# Task brief
Give back every line of the data exactly. Pictures are not part of the copy.
============
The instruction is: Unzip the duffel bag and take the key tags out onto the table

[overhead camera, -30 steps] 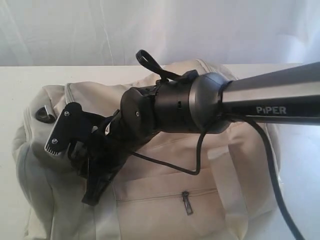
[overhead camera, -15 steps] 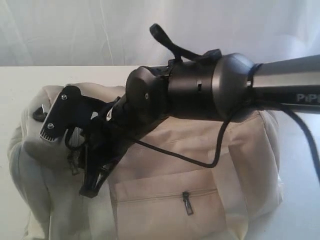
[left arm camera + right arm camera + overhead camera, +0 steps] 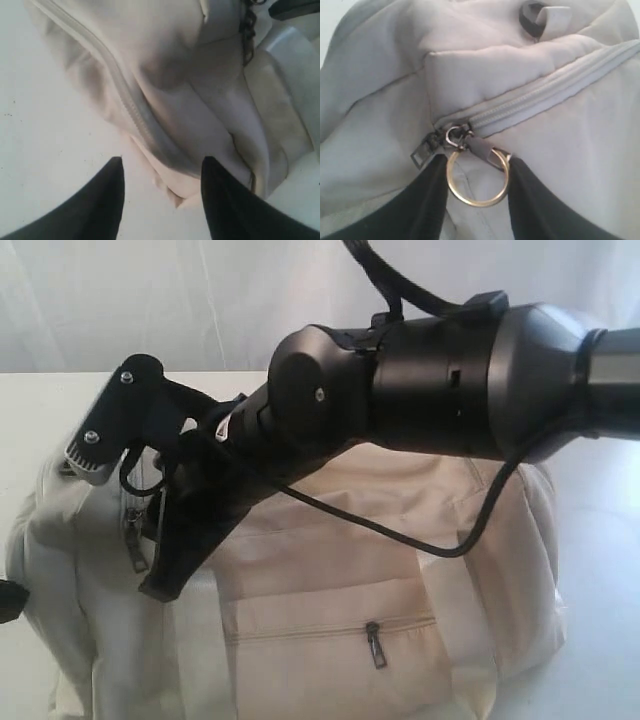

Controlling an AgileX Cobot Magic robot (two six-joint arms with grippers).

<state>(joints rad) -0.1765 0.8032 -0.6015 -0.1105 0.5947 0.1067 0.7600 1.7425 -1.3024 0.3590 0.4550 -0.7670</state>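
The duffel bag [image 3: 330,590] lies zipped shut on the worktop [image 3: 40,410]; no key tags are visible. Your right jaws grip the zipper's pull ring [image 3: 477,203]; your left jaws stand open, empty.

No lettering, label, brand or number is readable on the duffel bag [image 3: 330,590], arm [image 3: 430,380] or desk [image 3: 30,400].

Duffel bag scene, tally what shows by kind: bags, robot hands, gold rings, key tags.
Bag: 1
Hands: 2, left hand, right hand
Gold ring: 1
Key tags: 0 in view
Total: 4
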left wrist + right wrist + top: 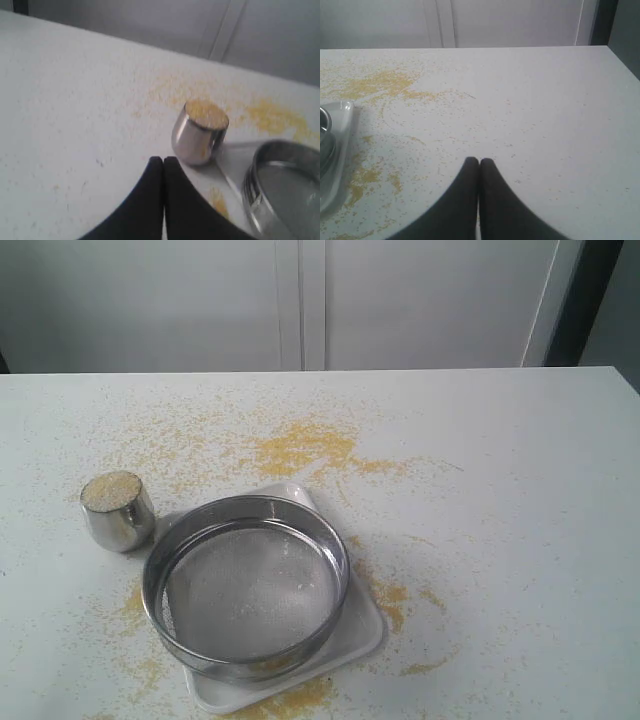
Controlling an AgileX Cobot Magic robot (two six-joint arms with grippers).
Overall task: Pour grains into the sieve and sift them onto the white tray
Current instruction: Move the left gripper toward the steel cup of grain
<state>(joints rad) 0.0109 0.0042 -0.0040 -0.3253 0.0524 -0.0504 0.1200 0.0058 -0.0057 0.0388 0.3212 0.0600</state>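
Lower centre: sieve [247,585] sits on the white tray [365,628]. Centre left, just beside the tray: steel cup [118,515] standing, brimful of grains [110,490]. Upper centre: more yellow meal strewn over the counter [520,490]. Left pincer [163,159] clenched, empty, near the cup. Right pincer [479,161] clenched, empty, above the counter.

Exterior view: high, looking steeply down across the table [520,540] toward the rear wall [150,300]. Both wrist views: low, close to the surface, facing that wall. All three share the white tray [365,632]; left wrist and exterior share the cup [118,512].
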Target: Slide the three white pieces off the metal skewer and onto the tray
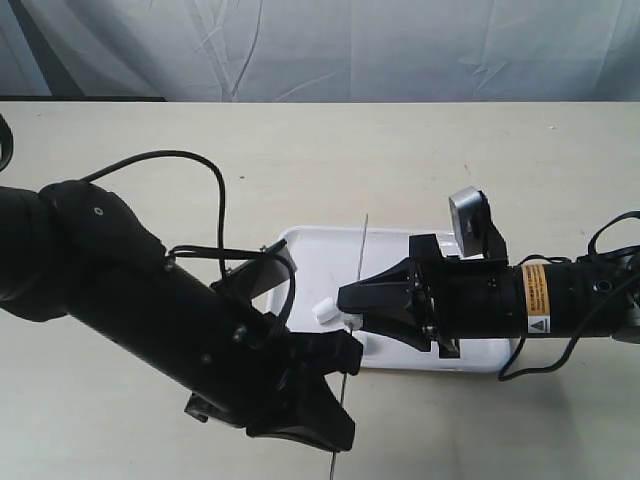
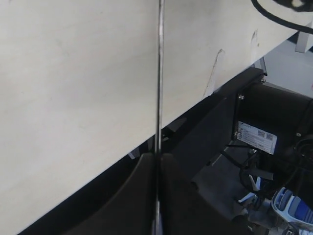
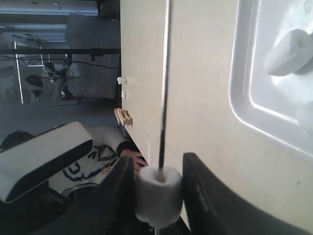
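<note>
The metal skewer [image 1: 362, 250] stands nearly upright over the near rim of the white tray [image 1: 300, 240]. My left gripper [image 1: 345, 363] is shut on its lower part; in the left wrist view the rod [image 2: 159, 73] runs out from between the closed jaws [image 2: 157, 157]. My right gripper [image 1: 348, 306] comes in from the right and is shut on a white piece [image 3: 157, 196] that is threaded on the skewer [image 3: 166, 73]. Another white piece [image 1: 323, 310] lies loose on the tray [image 3: 242, 98], also seen in the right wrist view [image 3: 291, 51]. I cannot make out a third piece with certainty.
The tray sits on a pale tabletop [image 1: 420, 150]. A black cable [image 1: 215, 190] loops above the left arm. The table's edge [image 2: 98, 171] lies close to the left gripper, with dark equipment [image 2: 254, 137] beyond it. A white cloth backdrop [image 1: 330, 50] hangs behind.
</note>
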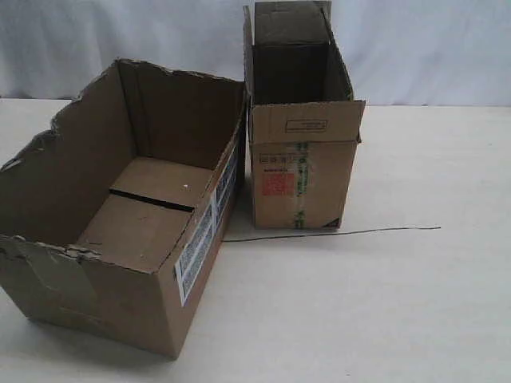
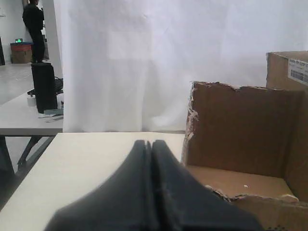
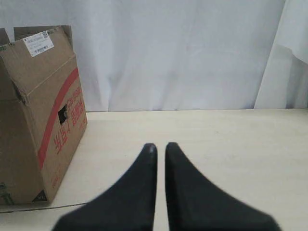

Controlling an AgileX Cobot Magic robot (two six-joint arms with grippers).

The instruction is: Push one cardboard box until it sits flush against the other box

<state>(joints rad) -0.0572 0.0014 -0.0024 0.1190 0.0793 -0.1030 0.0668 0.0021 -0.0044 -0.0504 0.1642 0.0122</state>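
On the table (image 1: pixel 447 303): torn cardboard box (image 1: pixel 120 215) angled, far corner near the other box (image 1: pixel 302 171), front gap left
Progress: flush contact not reached
Left gripper (image 2: pixel 150 144): clenched, empty
Right gripper (image 3: pixel 160 148): nearly closed, empty

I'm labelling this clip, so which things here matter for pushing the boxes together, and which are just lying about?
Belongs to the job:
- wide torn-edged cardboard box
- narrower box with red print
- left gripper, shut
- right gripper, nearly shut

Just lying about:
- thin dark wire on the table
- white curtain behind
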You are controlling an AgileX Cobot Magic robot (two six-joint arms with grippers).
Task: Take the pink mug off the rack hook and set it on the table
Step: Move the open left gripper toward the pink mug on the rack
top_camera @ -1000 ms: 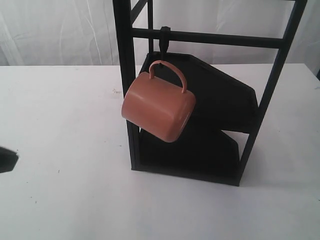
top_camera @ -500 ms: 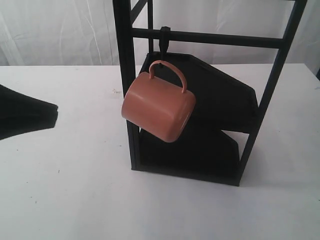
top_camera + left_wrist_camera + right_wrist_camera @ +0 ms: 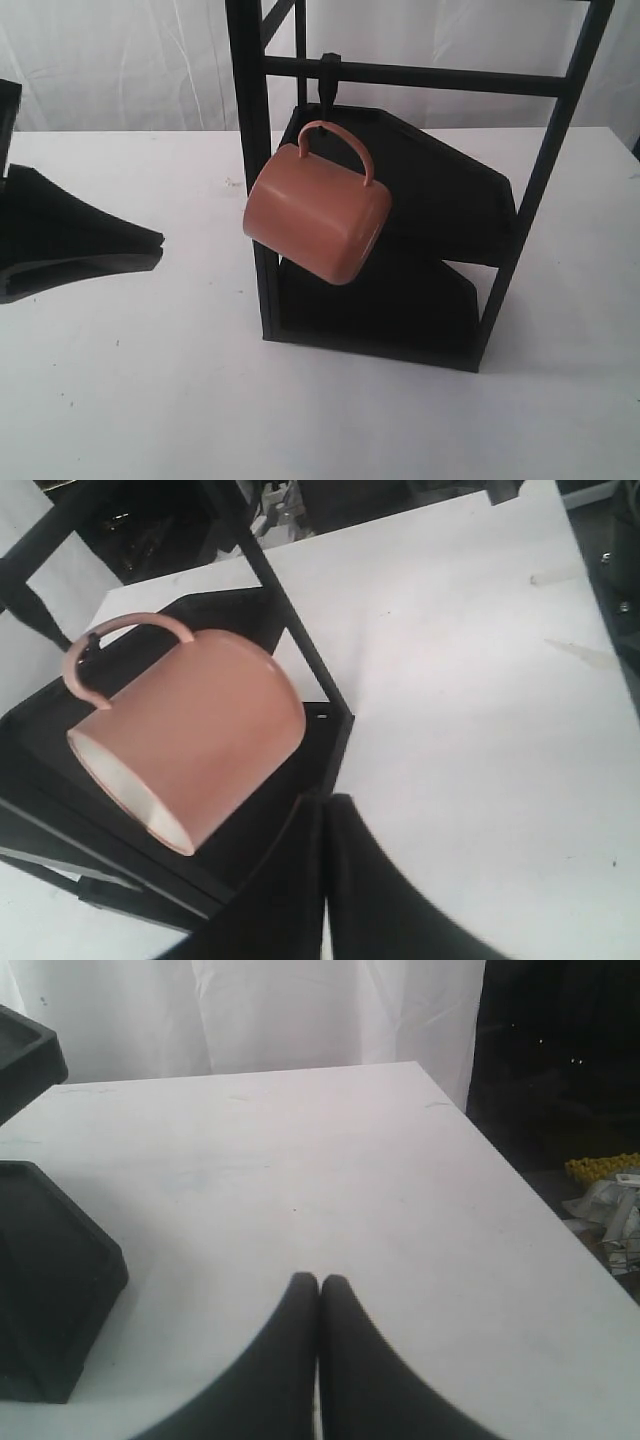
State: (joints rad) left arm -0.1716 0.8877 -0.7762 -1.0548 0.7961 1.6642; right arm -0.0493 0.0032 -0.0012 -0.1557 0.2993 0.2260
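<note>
both the left gripper [image 3: 324, 802] and right gripper [image 3: 319, 1281] sit closed, empty, above the white table [image 3: 150, 400] before a white curtain [image 3: 250, 1010]

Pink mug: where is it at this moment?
In the exterior view, the pink mug hangs by its handle from the rack hook, beside the left post of the rack, above the table.

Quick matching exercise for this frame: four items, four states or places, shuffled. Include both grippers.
1. pink mug
2. left gripper
3. right gripper
4. rack hook

A. shut, over the table, mug not in its wrist view
B. fixed on the rack, mug handle looped over it
C. hanging tilted, off the table
D. shut, tips close to the mug

Pairs: 1-C, 2-D, 3-A, 4-B
</note>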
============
# Answer area
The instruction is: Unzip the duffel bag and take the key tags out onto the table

[overhead camera, -30 steps] 
[overhead camera, -15 steps] 
[left arm camera + right arm camera + overhead camera, +0 steps] 

Controlling an AgileX Cobot Magic robot (two six-joint arms with grippers).

<state>(joints rad) -0.1765 0.8032 -0.6015 -0.1105 0.5947 0.1067 0.7600 1.7425 -1.3024 0.3590 0.4550 -0.7670</state>
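The duffel bag [image 3: 330,590] lies zipped shut on the worktop [image 3: 40,410]; no key tags are visible. Your right jaws grip the zipper's pull ring [image 3: 477,203]; your left jaws stand open, empty.

No lettering, label, brand or number is readable on the duffel bag [image 3: 330,590], arm [image 3: 430,380] or desk [image 3: 30,400].

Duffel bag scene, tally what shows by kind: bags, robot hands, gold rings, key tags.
Bag: 1
Hands: 2, left hand, right hand
Gold ring: 1
Key tags: 0 in view
Total: 4
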left wrist + right wrist + top: 
Controlling an AgileX Cobot Magic robot (two six-joint arms with grippers).
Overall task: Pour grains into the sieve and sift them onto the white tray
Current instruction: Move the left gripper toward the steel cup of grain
<state>(joints rad) 0.0109 0.0042 -0.0040 -0.3253 0.0524 -0.0504 0.1200 0.0058 -0.0057 0.0388 0.3212 0.0600</state>
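Lower centre: sieve [247,585] sits on the white tray [365,628]. Centre left, just beside the tray: steel cup [118,515] standing, brimful of grains [110,490]. Upper centre: more yellow meal strewn over the counter [520,490]. Left pincer [163,159] clenched, empty, near the cup. Right pincer [479,161] clenched, empty, above the counter.

Exterior view: high, looking steeply down across the table [520,540] toward the rear wall [150,300]. Both wrist views: low, close to the surface, facing that wall. All three share the white tray [365,632]; left wrist and exterior share the cup [118,512].
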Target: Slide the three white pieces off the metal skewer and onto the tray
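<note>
The metal skewer [image 1: 362, 250] stands nearly upright over the near rim of the white tray [image 1: 300, 240]. My left gripper [image 1: 345, 363] is shut on its lower part; in the left wrist view the rod [image 2: 159, 73] runs out from between the closed jaws [image 2: 157, 157]. My right gripper [image 1: 348, 306] comes in from the right and is shut on a white piece [image 3: 157, 196] that is threaded on the skewer [image 3: 166, 73]. Another white piece [image 1: 323, 310] lies loose on the tray [image 3: 242, 98], also seen in the right wrist view [image 3: 291, 51]. I cannot make out a third piece with certainty.
The tray sits on a pale tabletop [image 1: 420, 150]. A black cable [image 1: 215, 190] loops above the left arm. The table's edge [image 2: 98, 171] lies close to the left gripper, with dark equipment [image 2: 254, 137] beyond it. A white cloth backdrop [image 1: 330, 50] hangs behind.
</note>
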
Controlling an AgileX Cobot Magic robot (two six-joint arms with grippers).

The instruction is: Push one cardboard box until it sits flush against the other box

<state>(joints rad) -0.0572 0.0014 -0.0024 0.1190 0.0793 -0.1030 0.0668 0.0021 -0.0044 -0.0504 0.1642 0.0122</state>
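On the table (image 1: pixel 447 303): torn cardboard box (image 1: pixel 120 215) angled, far corner near the other box (image 1: pixel 302 171), front gap left
Progress: flush contact not reached
Left gripper (image 2: pixel 150 144): clenched, empty
Right gripper (image 3: pixel 160 148): nearly closed, empty

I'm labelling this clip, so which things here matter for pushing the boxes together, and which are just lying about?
Belongs to the job:
- wide torn-edged cardboard box
- narrower box with red print
- left gripper, shut
- right gripper, nearly shut

Just lying about:
- thin dark wire on the table
- white curtain behind
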You are controlling an AgileX Cobot Magic robot (two six-joint arms with grippers).
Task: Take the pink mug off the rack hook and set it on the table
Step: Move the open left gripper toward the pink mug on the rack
top_camera @ -1000 ms: 
top_camera @ -500 ms: 
top_camera + left_wrist_camera + right_wrist_camera @ +0 ms: 
State: (joints rad) left arm -0.1716 0.8877 -0.7762 -1.0548 0.7961 1.6642; right arm -0.0493 0.0032 -0.0012 -0.1557 0.2993 0.2260
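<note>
both the left gripper [image 3: 324, 802] and right gripper [image 3: 319, 1281] sit closed, empty, above the white table [image 3: 150, 400] before a white curtain [image 3: 250, 1010]

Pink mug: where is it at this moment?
In the exterior view, the pink mug hangs by its handle from the rack hook, beside the left post of the rack, above the table.

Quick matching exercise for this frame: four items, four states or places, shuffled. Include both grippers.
1. pink mug
2. left gripper
3. right gripper
4. rack hook

A. shut, over the table, mug not in its wrist view
B. fixed on the rack, mug handle looped over it
C. hanging tilted, off the table
D. shut, tips close to the mug

Pairs: 1-C, 2-D, 3-A, 4-B
</note>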

The answer requires nothing more.